(Assignment) Go through the listing and transcribe each line exactly.

Segment Open

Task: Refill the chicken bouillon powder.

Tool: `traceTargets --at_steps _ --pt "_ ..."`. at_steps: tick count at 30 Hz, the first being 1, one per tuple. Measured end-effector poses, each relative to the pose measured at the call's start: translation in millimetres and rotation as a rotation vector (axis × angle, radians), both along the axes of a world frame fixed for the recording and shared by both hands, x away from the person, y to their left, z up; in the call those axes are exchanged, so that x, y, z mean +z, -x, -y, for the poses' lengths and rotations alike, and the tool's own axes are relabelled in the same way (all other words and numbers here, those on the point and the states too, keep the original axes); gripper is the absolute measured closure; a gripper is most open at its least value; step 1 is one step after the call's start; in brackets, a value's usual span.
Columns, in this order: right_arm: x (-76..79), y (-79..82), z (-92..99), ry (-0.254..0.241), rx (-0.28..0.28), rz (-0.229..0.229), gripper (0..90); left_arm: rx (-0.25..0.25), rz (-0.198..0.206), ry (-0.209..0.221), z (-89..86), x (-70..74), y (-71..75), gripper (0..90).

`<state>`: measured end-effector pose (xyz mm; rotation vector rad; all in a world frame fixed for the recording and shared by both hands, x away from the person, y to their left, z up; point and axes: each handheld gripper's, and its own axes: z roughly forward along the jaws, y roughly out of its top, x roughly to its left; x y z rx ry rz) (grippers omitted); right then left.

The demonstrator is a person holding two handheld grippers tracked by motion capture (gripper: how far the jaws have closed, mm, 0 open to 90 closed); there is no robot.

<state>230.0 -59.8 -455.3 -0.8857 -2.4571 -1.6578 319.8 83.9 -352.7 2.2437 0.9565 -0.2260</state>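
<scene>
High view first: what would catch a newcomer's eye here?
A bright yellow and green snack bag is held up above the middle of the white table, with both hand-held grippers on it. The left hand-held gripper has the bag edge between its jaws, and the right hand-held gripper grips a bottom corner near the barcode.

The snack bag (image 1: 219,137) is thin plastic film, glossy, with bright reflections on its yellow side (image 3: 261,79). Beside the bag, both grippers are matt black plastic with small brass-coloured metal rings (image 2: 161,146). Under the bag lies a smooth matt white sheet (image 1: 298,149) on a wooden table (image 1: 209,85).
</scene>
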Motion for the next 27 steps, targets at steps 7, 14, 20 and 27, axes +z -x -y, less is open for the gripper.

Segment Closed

(Reply to the exercise)
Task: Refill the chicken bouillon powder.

Tool: `traceTargets --at_steps _ --pt "_ ..."`. at_steps: tick count at 30 Hz, the first being 1, one per tuple. Measured end-effector poses, each relative to the pose measured at the call's start: translation in millimetres and rotation as a rotation vector (axis × angle, radians), both along the axes of a world frame fixed for the recording and shared by both hands, x away from the person, y to their left, z up; in the call those axes are exchanged, so that x, y, z mean +z, -x, -y, for the poses' lengths and rotations alike, and the tool's own axes are relabelled in the same way (all other words and numbers here, those on the point and the states too, keep the original axes); gripper is the absolute measured closure; a gripper is most open at its least value; step 1 is one step after the call's start; in brackets, a value's usual span.
Columns, in this order: right_arm: x (-76..79), y (-79..82), z (-92..99), ry (-0.254..0.241), rx (-0.28..0.28), rz (-0.229..0.229), gripper (0..90); left_arm: rx (-0.25..0.25), rz (-0.198..0.206), ry (-0.209..0.221), z (-89..86), x (-70..74), y (-71..75), gripper (0..90).

`<state>`: measured end-effector pose (xyz mm; rotation vector rad; all in a world frame fixed for the recording and shared by both hands, x away from the person, y to their left, z up; point and axes: each handheld gripper's, and its own axes: z roughly forward along the jaws, y roughly out of its top, x roughly to its left; x y z rx ry rz) (grippers omitted); right then left.

The demonstrator is a person holding two handheld grippers tracked by motion capture (gripper: how far the jaws have closed, mm, 0 open to 90 closed); there is no robot.

<state>230.0 -59.8 -455.3 -0.8857 -2.4571 -1.6578 319.8 83.9 -352.7 2.2437 0.9565 -0.2260</state>
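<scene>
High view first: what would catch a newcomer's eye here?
A bright yellow and green snack bag is held up above the middle of the white table, with both hand-held grippers on it. The left hand-held gripper has the bag edge between its jaws, and the right hand-held gripper grips a bottom corner near the barcode.

The snack bag (image 1: 219,137) is thin plastic film, glossy, with bright reflections on its yellow side (image 3: 261,79). Beside the bag, both grippers are matt black plastic with small brass-coloured metal rings (image 2: 161,146). Under the bag lies a smooth matt white sheet (image 1: 298,149) on a wooden table (image 1: 209,85).
</scene>
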Motion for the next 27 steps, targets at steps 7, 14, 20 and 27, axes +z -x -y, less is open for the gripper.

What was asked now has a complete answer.